WORK INSTRUCTION:
Output only the lines below that start at the line containing "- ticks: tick" and end at the line containing "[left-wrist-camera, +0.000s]", with both ends kept.

MATERIAL PROVIDED:
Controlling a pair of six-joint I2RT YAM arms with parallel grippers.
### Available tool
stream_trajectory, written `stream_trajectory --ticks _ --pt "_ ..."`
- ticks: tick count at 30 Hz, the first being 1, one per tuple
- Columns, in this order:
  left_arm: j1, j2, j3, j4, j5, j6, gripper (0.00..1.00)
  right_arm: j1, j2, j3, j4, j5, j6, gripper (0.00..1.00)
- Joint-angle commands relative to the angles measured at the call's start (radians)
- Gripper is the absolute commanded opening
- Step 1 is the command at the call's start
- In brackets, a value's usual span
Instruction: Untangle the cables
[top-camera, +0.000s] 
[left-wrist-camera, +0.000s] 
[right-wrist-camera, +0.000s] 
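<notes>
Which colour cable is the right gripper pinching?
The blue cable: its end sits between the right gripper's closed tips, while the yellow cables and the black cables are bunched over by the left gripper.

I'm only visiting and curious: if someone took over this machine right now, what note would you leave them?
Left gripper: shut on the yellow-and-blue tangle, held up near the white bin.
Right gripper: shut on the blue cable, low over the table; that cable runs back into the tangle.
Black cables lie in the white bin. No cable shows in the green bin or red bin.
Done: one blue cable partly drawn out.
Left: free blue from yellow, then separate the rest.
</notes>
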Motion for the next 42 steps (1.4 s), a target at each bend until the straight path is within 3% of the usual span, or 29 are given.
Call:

TASK ANSWER:
- ticks: tick count at 30 Hz, the first being 1, one per tuple
- Columns, in this order:
  left_arm: j1, j2, j3, j4, j5, j6, gripper (0.00..1.00)
  right_arm: j1, j2, j3, j4, j5, j6, gripper (0.00..1.00)
- Joint-angle commands relative to the angles measured at the call's start (radians)
- Gripper is the absolute commanded opening
- Step 1 is the command at the call's start
- In brackets, a value's usual span
Instruction: Untangle the cables
[top-camera, +0.000s] 
[left-wrist-camera, +0.000s] 

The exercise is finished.